*** Opening of DATA FOR PROCESSING ***
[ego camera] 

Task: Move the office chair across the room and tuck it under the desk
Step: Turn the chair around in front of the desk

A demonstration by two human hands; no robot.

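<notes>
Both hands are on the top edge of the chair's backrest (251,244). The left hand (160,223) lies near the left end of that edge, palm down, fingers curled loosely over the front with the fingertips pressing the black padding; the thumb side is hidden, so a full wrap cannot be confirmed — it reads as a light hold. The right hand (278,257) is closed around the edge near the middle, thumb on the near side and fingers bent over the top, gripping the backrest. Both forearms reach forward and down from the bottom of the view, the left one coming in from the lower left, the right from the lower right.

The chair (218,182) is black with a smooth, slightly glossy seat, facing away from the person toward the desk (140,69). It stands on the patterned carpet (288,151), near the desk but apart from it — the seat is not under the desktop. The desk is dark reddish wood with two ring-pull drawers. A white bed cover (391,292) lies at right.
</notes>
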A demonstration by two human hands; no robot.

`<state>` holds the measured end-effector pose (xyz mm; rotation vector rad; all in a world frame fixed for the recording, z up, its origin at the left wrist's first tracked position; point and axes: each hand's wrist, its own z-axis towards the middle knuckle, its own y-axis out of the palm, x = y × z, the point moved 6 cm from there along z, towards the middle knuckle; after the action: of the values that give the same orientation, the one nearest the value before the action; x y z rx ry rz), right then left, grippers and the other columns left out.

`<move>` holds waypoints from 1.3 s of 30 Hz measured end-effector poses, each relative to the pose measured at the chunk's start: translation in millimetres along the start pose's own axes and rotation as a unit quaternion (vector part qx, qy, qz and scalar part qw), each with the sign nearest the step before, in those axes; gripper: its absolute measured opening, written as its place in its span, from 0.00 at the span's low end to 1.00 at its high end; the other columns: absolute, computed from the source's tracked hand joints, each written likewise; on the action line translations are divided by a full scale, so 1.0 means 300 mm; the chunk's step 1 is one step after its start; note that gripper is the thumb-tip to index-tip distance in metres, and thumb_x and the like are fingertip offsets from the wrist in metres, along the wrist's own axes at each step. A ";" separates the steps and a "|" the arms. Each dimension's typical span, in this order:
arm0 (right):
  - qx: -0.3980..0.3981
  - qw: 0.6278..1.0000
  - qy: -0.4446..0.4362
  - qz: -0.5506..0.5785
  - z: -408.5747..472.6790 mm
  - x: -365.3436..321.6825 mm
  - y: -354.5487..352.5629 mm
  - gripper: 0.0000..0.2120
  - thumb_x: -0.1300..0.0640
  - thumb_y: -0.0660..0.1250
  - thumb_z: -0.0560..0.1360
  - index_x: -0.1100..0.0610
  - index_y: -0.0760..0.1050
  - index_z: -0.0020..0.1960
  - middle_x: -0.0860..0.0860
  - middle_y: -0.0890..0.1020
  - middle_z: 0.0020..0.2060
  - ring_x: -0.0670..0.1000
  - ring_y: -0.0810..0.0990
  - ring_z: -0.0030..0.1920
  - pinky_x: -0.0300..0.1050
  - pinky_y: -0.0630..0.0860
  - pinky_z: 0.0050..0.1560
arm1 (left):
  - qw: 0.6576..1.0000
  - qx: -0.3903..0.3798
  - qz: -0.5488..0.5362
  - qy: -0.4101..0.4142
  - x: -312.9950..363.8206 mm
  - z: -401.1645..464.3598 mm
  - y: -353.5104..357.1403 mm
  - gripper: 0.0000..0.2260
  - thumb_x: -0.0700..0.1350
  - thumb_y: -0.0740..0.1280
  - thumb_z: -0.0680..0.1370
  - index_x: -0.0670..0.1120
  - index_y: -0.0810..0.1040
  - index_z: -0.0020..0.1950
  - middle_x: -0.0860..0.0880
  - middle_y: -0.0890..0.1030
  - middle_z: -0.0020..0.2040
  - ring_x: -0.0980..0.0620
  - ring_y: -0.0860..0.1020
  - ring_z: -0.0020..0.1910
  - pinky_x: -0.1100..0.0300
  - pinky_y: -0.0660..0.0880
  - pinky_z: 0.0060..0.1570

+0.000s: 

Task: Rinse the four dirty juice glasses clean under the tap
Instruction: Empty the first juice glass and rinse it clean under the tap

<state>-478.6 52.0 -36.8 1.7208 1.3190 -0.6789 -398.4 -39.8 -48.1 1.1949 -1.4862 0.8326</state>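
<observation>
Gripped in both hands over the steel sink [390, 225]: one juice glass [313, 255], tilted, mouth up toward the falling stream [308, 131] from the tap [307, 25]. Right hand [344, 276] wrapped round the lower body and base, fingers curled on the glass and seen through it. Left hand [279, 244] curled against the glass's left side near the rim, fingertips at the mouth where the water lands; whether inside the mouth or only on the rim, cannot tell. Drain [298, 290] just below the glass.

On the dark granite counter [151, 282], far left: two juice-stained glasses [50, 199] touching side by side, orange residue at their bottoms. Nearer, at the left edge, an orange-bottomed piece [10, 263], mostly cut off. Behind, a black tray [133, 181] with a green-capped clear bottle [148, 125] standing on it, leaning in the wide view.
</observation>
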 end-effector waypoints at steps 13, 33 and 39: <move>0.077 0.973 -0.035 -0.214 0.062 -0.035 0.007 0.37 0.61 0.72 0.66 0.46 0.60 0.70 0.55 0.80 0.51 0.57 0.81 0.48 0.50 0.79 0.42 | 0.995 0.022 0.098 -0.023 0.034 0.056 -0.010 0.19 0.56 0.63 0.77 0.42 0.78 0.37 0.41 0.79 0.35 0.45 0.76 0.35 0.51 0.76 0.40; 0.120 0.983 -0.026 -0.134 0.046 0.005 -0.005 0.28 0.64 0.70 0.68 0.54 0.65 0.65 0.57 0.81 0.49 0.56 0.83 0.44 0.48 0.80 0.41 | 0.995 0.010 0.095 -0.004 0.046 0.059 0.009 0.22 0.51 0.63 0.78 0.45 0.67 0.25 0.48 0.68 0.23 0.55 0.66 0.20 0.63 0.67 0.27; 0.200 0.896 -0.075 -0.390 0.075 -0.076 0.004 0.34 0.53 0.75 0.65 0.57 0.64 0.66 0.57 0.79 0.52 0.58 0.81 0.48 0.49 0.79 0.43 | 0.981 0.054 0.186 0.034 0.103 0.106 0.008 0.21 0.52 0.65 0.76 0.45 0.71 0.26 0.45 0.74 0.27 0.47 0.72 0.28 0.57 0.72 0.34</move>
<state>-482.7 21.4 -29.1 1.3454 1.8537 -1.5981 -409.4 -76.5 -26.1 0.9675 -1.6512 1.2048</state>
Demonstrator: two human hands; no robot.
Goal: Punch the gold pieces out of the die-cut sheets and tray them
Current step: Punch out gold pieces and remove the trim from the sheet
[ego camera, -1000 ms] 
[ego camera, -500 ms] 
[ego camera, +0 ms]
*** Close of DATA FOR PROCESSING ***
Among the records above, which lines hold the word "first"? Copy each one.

SOLUTION FOR THIS PROBLEM:
`<state>` holds the measured end-effector pose (xyz mm; rotation vector rad; all in a world frame fixed for the recording, z up, its origin at the left wrist's first tracked position; point and axes: each hand's wrist, its own z-axis towards the middle knuckle, its own y-axis out of the palm, x = y × z, the point moved 6 cm from there along z, towards the middle knuckle; after the action: of the values that give the same orientation, the one nearest the value before the action; x y z rx ry rz), right then left, grippers and the other columns left out.
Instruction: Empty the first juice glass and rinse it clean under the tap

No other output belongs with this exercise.